■ What is required ■
The answer is a single number: the count of lines in the records below that contain the word "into".

The input Block Start

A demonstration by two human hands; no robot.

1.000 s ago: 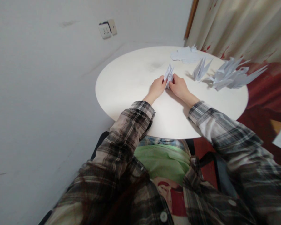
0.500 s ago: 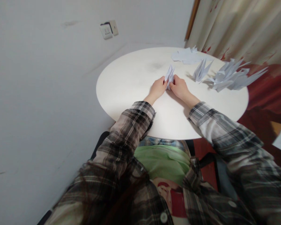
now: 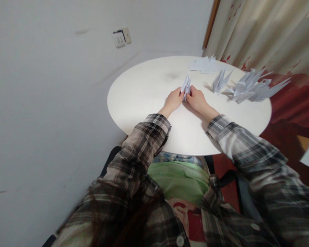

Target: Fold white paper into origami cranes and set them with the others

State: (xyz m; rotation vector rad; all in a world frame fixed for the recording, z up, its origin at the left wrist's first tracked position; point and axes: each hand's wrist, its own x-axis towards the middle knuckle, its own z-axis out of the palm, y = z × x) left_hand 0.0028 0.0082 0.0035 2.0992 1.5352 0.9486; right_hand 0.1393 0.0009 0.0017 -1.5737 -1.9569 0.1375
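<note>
A small folded piece of pale paper stands up from the round white table, near its middle. My left hand pinches its left side and my right hand pinches its right side, fingers closed on the folds. Both wrists rest on the tabletop. The lower part of the paper is hidden between my fingers.
Several folded paper figures lie at the table's right edge, one more folded paper figure nearer my hands, and flat paper sheets at the back. A curtain hangs behind, a wall with a switch plate to the left.
My hands and the folded paper stay together at the same spot on the table. The view has tilted slightly, so everything sits a little lower in the picture.
</note>
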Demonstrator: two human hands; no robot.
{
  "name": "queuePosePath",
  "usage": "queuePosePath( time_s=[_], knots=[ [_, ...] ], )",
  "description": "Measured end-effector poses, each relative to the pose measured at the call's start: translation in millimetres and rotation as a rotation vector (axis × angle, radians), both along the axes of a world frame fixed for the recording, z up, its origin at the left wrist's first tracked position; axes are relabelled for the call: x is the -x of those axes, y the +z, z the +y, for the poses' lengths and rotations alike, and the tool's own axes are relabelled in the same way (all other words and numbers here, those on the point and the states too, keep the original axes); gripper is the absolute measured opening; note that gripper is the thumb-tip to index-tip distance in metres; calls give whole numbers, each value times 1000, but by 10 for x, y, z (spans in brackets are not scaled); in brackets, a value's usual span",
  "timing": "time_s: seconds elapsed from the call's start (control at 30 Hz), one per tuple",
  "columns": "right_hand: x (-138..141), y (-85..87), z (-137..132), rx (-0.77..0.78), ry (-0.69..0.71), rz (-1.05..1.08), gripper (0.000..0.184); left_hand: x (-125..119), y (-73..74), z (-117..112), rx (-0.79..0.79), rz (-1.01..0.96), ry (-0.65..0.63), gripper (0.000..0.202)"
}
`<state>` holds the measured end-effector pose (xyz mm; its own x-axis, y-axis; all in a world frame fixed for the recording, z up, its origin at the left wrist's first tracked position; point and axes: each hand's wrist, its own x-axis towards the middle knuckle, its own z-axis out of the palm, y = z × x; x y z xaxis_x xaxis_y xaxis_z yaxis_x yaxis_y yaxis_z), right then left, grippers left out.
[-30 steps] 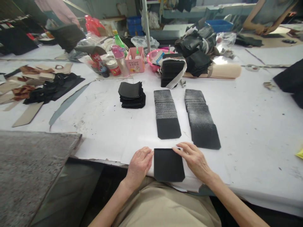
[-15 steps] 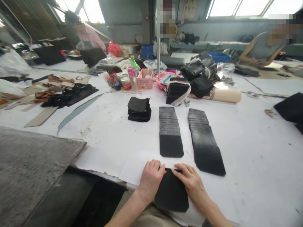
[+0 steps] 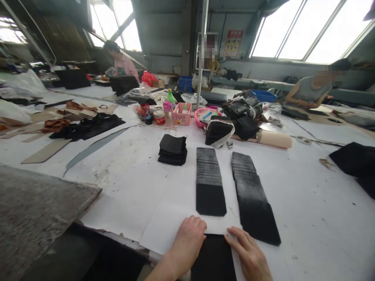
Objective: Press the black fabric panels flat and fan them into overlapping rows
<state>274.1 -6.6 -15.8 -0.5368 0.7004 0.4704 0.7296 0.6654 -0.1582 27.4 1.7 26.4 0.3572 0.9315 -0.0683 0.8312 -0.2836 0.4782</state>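
A black flat piece with a straight top edge [image 3: 216, 257] lies on the white table in front of me, its lower end cut off by the frame. My left hand [image 3: 190, 240] has its fingers curled together at the piece's top left corner. My right hand [image 3: 247, 251] grips the top right corner, thumb and fingertips at the edge. Just beyond lie two rows of overlapping black pieces: the left row [image 3: 211, 199] and the right row [image 3: 258, 218], both with grey fuzzy strips showing along their far parts. A stack of black pieces [image 3: 172, 149] sits farther off.
A pink box [image 3: 182, 117], a pink basket [image 3: 200, 121], a jar [image 3: 159, 117] and bottles stand mid-table. A beige roll [image 3: 275, 139] lies right of them. Dark scraps [image 3: 88, 127] are at left, beside a grey slab [image 3: 43, 218]. Two people work farther back.
The view has tilted upward, so the table things and my hands appear lower. My hands sit a little farther apart along the black piece's top edge.
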Motion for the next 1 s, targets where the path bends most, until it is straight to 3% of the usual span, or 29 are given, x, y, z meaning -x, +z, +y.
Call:
queuePosePath(
  time_s=[0.13, 0.23, 0.37, 0.47, 0.57, 0.7, 0.77, 0.87, 1.0],
  knots=[
    [259, 162, 280, 31, -97, 40, 38, 53, 8, -26, 42, -126, 11, 5],
    [482, 243, 540, 44, -53, 0, 29, 272, 31, -66, 89, -268, 80, 7],
    [583, 163, 686, -17, 66, -40, 25, 855, 0, -35, 145, -582, 381, 17],
    [578, 64, 667, -79, 87, -46, 25, 1316, -114, 58, 22, -791, 686, 28],
    [591, 32, 643, -99, 66, -29, 22, 1610, -225, 134, -137, -645, 820, 28],
    [581, 68, 640, -72, 71, 22, 18, 1675, -248, 113, -358, -46, 702, 17],
    [551, 93, 631, -46, 93, 18, 19, 1604, -229, 64, -479, 149, 621, 16],
    [532, 119, 612, -43, 116, -29, 23, 1408, -226, -2, -602, 200, 473, 14],
    [609, 98, 625, -61, 61, -41, 21, 1002, -284, -34, -617, 64, 204, 17]
  ],
)
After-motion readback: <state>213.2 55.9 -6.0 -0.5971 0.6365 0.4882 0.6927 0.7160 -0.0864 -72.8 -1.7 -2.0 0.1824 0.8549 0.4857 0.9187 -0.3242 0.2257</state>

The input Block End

■ Task answer ■
2